___ Records provided ___
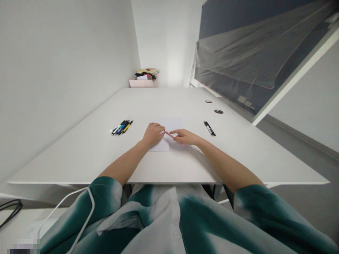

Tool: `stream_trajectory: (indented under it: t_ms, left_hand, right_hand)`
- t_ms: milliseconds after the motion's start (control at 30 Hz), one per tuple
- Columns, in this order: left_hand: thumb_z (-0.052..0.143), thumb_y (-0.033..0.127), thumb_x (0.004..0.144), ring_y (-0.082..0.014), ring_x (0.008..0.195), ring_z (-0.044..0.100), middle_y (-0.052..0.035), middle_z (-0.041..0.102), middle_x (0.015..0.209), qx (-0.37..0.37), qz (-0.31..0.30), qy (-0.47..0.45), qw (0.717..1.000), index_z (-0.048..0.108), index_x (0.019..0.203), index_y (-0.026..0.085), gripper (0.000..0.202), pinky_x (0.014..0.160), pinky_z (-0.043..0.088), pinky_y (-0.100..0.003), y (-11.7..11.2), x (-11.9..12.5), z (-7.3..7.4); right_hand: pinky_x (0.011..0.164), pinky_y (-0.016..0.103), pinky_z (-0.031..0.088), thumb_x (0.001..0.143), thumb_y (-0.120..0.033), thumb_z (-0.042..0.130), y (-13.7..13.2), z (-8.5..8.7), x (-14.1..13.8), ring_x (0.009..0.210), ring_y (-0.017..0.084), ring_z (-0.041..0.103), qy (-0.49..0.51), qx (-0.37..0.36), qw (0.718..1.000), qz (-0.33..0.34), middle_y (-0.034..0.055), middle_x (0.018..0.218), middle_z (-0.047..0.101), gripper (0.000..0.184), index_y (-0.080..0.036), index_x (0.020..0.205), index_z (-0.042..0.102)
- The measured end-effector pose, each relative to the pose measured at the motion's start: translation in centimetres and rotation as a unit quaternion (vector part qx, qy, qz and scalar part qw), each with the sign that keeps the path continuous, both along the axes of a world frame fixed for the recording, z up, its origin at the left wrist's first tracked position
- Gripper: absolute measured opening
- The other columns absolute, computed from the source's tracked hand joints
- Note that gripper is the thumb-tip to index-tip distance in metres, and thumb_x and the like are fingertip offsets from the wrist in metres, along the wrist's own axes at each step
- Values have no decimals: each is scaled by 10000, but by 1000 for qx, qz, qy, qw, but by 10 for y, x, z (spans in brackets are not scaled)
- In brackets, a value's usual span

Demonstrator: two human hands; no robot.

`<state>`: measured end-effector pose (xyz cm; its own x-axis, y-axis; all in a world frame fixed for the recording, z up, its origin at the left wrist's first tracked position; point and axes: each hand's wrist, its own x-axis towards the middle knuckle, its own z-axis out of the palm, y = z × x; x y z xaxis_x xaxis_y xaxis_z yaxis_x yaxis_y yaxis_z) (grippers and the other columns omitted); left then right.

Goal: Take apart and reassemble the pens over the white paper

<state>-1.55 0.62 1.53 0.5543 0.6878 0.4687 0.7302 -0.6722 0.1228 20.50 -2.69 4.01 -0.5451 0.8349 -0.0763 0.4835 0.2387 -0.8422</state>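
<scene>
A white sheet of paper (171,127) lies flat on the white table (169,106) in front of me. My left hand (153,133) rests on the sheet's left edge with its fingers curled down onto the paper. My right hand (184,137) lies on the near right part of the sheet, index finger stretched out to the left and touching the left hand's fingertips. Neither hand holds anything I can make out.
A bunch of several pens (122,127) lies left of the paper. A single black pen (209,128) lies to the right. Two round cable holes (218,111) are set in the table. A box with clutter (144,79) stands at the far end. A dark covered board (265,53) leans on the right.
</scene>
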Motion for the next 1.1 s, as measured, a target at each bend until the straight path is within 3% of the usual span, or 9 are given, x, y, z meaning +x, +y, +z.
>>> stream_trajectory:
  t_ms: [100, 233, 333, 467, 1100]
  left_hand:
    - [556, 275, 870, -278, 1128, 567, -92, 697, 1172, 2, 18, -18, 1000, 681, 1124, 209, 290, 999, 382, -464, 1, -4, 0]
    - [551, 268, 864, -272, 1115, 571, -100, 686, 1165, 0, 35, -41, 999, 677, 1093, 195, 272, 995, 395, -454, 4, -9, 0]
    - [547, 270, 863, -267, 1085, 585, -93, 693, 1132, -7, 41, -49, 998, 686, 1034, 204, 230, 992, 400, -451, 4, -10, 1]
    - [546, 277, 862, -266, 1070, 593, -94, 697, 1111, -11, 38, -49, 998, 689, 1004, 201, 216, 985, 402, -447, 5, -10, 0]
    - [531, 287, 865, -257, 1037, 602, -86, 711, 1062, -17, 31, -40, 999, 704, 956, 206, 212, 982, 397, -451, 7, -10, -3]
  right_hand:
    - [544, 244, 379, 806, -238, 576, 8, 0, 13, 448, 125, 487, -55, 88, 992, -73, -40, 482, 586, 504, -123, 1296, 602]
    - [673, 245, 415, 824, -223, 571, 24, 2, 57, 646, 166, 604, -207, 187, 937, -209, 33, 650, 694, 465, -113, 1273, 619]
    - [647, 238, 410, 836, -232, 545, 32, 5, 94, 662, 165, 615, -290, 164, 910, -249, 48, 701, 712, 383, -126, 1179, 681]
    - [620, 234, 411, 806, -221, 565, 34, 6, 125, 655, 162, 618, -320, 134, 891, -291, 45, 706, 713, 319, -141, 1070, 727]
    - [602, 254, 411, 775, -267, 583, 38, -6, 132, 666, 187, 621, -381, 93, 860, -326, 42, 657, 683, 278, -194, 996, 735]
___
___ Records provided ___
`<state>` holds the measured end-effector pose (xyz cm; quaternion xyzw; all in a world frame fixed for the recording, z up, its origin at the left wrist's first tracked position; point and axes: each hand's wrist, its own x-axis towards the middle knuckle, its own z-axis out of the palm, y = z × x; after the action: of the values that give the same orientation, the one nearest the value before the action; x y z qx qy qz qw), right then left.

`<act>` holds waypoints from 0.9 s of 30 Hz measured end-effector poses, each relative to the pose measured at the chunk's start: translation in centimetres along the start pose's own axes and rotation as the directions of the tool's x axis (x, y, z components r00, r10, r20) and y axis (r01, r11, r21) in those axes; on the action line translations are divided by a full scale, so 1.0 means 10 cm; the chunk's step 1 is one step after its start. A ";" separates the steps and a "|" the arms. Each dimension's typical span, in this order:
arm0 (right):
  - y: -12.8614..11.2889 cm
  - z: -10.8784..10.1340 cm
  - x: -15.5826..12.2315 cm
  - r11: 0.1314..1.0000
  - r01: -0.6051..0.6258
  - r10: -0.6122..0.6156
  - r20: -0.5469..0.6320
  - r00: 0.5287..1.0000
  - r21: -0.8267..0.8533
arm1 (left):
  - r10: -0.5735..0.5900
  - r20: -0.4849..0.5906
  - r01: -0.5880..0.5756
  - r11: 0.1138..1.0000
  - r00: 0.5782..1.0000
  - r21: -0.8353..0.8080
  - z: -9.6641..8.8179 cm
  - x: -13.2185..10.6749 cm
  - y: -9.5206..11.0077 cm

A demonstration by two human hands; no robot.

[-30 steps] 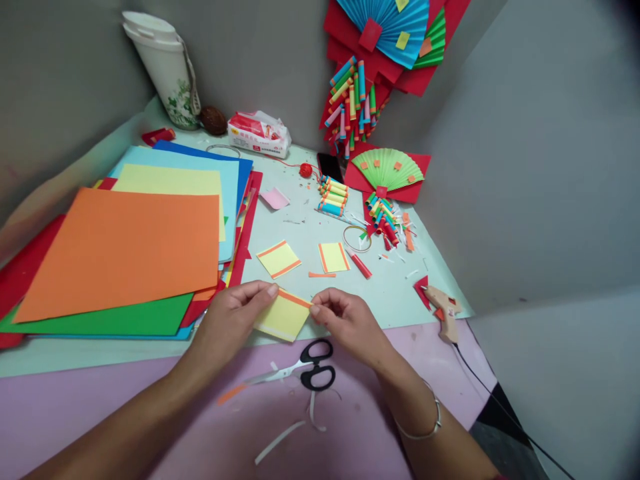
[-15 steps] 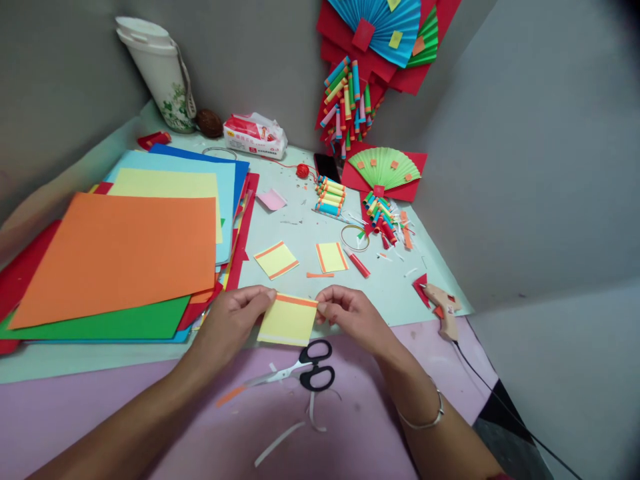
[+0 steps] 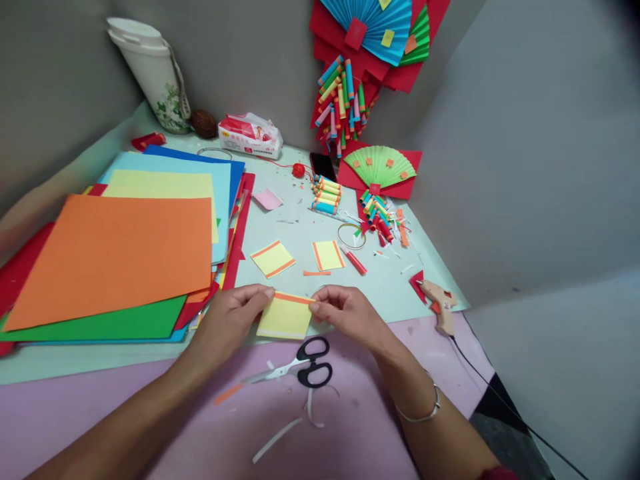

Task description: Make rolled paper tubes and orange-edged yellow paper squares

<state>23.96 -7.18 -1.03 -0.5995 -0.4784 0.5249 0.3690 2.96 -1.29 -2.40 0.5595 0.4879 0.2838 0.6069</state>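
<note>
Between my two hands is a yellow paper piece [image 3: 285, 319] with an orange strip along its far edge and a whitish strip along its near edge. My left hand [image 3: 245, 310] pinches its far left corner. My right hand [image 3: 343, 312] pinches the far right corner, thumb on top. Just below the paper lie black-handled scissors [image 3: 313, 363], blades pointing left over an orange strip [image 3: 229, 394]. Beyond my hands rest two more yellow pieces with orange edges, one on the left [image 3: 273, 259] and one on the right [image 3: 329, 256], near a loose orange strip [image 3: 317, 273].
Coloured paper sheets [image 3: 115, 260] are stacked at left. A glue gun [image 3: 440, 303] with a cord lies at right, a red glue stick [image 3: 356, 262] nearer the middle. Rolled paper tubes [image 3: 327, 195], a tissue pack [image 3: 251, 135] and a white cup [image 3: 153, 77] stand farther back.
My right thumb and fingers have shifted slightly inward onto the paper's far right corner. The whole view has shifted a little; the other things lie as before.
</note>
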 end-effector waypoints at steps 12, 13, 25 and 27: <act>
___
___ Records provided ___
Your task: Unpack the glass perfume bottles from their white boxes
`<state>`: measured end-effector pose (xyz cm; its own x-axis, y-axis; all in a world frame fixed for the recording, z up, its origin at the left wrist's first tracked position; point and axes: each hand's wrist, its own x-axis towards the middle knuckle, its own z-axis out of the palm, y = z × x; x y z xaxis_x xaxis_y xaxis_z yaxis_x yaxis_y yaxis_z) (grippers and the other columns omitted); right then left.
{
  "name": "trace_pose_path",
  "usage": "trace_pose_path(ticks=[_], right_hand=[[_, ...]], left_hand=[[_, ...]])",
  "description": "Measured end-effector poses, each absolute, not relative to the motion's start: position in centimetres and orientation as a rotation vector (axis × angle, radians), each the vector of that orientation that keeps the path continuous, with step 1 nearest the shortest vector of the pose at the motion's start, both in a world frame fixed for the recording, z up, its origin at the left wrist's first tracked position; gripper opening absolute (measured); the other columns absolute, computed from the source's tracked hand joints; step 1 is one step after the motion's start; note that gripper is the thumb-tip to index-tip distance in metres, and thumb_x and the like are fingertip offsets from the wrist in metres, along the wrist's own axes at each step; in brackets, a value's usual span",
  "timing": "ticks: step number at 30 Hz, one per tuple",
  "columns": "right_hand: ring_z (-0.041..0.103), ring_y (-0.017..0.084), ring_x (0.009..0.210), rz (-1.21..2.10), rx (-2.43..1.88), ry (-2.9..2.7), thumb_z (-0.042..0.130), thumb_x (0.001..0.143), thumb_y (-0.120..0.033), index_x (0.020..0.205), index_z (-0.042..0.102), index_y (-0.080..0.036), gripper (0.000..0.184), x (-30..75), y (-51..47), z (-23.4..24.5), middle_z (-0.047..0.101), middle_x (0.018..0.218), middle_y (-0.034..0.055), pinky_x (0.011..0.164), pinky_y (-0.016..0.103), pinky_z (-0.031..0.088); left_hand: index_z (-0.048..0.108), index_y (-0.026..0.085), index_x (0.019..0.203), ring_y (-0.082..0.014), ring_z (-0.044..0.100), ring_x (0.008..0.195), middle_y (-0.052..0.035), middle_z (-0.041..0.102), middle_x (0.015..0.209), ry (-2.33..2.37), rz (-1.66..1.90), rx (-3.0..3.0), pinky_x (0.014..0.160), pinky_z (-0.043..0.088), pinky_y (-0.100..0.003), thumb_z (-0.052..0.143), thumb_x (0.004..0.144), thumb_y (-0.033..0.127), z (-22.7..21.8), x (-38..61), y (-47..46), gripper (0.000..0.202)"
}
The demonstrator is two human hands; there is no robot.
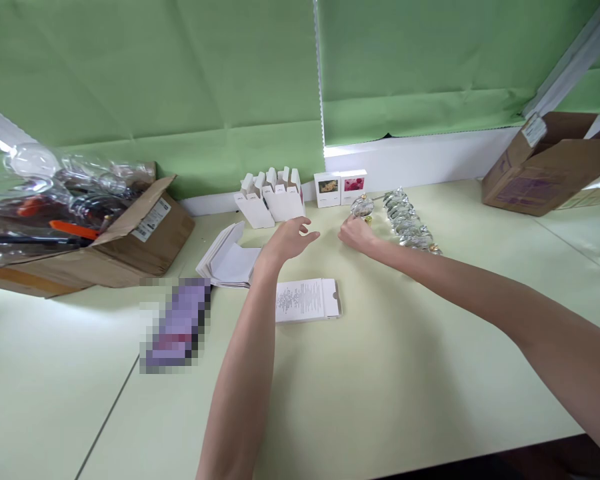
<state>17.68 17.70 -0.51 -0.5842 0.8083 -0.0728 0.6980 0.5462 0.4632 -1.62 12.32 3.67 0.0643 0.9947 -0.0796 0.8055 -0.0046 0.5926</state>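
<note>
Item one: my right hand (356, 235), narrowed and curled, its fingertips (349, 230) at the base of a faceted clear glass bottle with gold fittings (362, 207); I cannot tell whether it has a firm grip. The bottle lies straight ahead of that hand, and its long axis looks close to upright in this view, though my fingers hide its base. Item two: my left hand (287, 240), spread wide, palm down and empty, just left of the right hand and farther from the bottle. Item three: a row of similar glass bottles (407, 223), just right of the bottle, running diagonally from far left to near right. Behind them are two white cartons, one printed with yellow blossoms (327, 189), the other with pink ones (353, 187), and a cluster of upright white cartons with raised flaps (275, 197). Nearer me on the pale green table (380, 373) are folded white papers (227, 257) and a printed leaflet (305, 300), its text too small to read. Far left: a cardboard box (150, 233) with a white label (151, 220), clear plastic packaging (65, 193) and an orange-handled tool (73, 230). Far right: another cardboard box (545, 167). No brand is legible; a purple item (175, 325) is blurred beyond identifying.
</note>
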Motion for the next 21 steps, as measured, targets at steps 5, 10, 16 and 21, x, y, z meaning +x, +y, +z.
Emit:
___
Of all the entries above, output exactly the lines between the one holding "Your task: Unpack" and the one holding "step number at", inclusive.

> **Exercise answer**
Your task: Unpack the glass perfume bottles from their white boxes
`<state>`: measured end-effector pose (xyz cm; its own x-axis, y-axis; all in a world frame fixed for the recording, z up, its origin at the left wrist's first tracked position; point and axes: each hand's wrist, its own x-axis towards the middle knuckle, its own z-axis out of the palm, y = z × x; x y z xaxis_x xaxis_y xaxis_z yaxis_x yaxis_y yaxis_z) (grippers and the other columns omitted); right then left.
{
  "name": "trace_pose_path",
  "usage": "trace_pose_path(ticks=[_], right_hand=[[_, ...]], left_hand=[[_, ...]])",
  "description": "Measured end-effector poses, each absolute, not relative to the motion's start: position in centimetres and orientation as a rotation vector (axis × angle, radians), each the vector of that orientation that keeps the path continuous, with step 1 nearest the shortest vector of the pose at the motion's start, both in a world frame fixed for the recording, z up, its origin at the left wrist's first tracked position; gripper opening absolute (measured); the other columns absolute, computed from the source's tracked hand joints; step 1 is one step after the motion's start; note that gripper is the thumb-tip to index-tip distance in metres, and thumb_x and the like are fingertip offsets from the wrist in metres, along the wrist's own axes at each step; in brackets, a value's usual span",
  "timing": "ticks: step number at 30 Hz, one per tuple",

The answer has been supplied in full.